Confronted with findings from the hard drive scan, Varney acknowledged some errors.
He had connected his external hard drive to the MacBook, after previously denying it. He couldn’t recall whether he’d mailed or carried the hard drive back to the U.S. He didn’t remember how one of the classified files had been saved to it.
He said he “never really thought the PowerPoints contained classified information, even though they were produced on a classified computer”; in the same interview, he said that he “was not worried” if they had. The information would likely have been declassified by now anyway, he said.
With Varney’s consent, NCIS took custody of the MacBook and another personal computer. They found the portable hard drive had been connected to the MacBook four times, in October and November of 2009, and that the classified files had been deleted using a “secure empty trash” program that hid when and who erased the files. But, deep in the logs of the operating system and user preference files, investigators found records of the classified documents.
Shown this evidence May 26, Varney responded that he hadn’t known that there were classified files on his MacBook until that day when NCIS told him and that he “did not intentionally delete any classified files” from the computer.

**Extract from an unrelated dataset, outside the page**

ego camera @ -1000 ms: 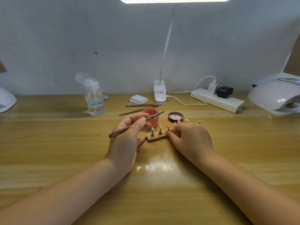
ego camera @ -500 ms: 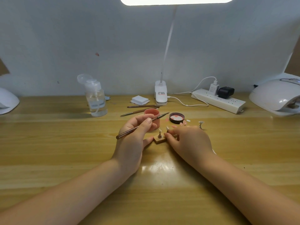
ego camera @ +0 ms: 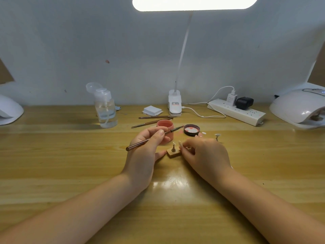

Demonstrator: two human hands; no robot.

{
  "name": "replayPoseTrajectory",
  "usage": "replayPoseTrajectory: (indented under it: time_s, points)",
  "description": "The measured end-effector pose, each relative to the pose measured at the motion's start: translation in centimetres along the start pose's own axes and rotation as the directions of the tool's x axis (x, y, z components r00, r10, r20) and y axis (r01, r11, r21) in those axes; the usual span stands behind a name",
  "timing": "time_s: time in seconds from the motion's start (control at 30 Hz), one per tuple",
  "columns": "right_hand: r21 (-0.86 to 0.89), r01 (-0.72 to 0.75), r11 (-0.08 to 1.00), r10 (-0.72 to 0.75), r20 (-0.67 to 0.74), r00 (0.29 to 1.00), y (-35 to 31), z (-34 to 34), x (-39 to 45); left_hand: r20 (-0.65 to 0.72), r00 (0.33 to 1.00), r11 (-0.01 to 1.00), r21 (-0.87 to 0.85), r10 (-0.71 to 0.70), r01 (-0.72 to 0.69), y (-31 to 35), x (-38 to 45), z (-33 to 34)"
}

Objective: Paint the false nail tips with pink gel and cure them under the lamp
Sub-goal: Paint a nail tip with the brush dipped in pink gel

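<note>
Now: left hand point(ego camera: 146, 152) fingers pinch brush point(ego camera: 154, 136) over pink gel jar point(ego camera: 165, 128) | right hand point(ego camera: 205, 155) fingers curl on nail tip point(ego camera: 180, 143) at wooden stand point(ego camera: 173, 153), frame centre | curing lamp point(ego camera: 299, 108) right edge

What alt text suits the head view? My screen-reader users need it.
The left hand holds a nail brush above a pink gel pot, while the right hand handles a nail tip stand at a small wooden block on a wooden desk. A white curing lamp sits far right.

The right half of the wooden block point(ego camera: 173, 153) was hidden by the right hand point(ego camera: 205, 155). The curing lamp point(ego camera: 299, 108) was cut off at the table's right edge.
</note>
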State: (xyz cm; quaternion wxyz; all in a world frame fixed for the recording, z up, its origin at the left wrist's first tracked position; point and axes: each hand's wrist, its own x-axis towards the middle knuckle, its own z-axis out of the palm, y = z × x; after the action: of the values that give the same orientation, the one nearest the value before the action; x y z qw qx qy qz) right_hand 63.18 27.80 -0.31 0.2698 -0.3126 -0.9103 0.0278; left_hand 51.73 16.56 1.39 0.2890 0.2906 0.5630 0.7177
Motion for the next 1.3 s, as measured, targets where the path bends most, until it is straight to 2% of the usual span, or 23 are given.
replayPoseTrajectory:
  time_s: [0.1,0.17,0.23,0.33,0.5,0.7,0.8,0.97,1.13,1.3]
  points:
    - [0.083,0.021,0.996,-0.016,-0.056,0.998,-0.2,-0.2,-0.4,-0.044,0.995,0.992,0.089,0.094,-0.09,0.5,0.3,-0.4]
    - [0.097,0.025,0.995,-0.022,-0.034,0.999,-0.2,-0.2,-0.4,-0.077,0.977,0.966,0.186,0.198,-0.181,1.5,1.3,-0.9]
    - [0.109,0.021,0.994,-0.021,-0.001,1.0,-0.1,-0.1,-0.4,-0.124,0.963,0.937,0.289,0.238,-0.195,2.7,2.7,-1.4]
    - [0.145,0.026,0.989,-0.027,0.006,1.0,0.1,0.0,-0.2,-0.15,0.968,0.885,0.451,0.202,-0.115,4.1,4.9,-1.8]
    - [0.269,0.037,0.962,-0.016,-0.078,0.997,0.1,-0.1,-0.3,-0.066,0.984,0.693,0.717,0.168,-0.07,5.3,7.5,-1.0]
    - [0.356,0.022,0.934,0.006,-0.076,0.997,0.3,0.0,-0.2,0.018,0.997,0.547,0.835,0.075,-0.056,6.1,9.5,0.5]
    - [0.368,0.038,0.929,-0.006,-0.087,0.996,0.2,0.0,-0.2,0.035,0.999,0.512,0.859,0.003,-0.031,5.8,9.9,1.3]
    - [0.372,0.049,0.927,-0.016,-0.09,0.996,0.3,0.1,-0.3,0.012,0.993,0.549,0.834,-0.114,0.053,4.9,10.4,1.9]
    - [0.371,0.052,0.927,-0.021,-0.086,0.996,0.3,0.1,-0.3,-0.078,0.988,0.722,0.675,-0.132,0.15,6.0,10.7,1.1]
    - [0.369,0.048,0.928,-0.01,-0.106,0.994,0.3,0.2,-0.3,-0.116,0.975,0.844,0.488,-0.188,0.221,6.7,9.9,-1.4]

These contentions didn’t sway the investigators. Varney had lied to them and “wrongfully interfered with this investigation by deleting classified files,” the report concluded. Moreover, “given the relatively small amount of materials that he brought back to the United States after completing his tour,” the investigators wrote, “it seems unlikely that this was an oversight and much more likely that he intentionally brought it back.”
“The probability of compromise is remote and the threat to national security minimal,” the report states. “However, a security vulnerability was revealed due to the failure of Cmdr. Varney to comply with established security regulations.”
On June 6, Varney received nonjudicial punishment for making a false official statement, interfering in an adverse administrative proceeding and failure to obey a lawful general order. Capt. Brian Howes, commander of Submarine Development Squadron 5, stripped him of his command of Connecticut. Varney was reassigned to Navy Region Northwest.